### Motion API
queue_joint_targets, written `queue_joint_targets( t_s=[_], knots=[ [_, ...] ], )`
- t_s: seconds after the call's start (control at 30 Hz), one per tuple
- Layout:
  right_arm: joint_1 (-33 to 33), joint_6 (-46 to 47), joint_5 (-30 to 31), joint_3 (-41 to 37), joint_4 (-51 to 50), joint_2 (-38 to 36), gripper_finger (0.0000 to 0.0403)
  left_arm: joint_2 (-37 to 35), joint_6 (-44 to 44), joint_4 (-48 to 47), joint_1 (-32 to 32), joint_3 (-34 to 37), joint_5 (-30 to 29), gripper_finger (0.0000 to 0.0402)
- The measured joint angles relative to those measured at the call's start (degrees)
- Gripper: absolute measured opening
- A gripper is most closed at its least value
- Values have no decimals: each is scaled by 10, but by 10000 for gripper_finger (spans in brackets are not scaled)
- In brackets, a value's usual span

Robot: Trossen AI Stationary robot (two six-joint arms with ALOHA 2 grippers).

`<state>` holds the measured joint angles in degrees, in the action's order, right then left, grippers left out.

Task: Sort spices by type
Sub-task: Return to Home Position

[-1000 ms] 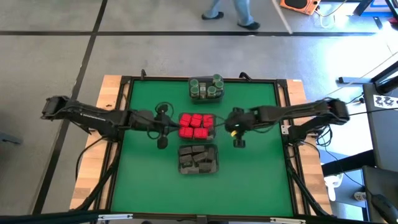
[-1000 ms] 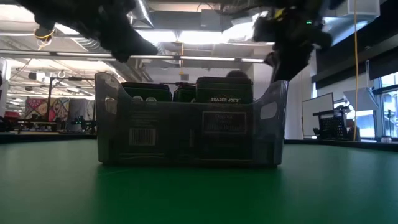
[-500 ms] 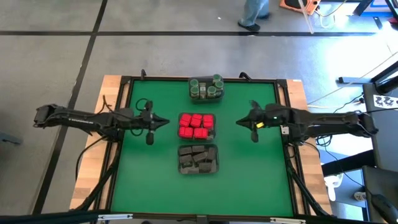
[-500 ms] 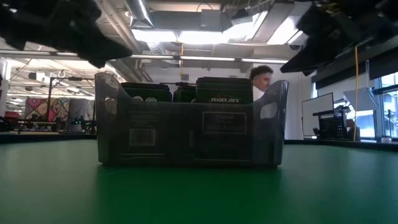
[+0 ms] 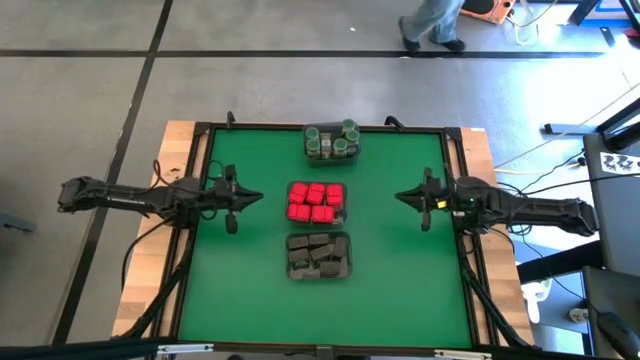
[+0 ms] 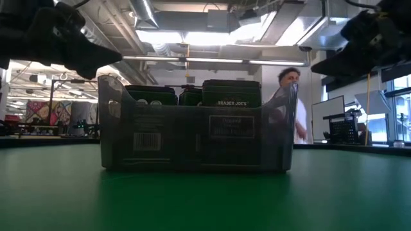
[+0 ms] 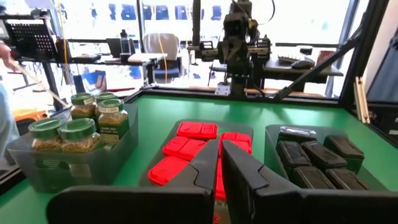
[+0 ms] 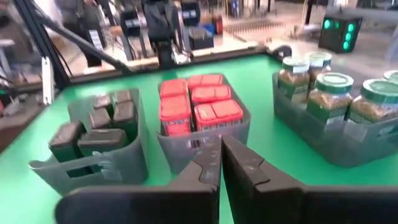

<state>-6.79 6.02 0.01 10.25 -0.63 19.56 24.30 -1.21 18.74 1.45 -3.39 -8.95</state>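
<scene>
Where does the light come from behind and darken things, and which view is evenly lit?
Low view: the ceiling lights shine from behind, so the bin shows dark. Left wrist view: the windows glare white, yet the jars and red cans are well lit. High view: even light on the table, only soft shadows.

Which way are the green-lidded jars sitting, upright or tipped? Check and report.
Upright. The green-lidded jars stand in their clear tray, lids on top, none leaning in either wrist view.
</scene>
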Motion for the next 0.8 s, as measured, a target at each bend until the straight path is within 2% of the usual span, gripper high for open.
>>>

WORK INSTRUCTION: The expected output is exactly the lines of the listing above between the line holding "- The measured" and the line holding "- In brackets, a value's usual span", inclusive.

ANSWER FOR THE TASK:
- The measured joint angles relative to those measured at the call's start (degrees)
- Gripper: absolute measured opening
- A gripper is most closed at its least value
- Values have no decimals: each is scaled by 10, but by 10000 for gripper_finger (spans in brackets are not scaled)
- In brackets, a value's usual span

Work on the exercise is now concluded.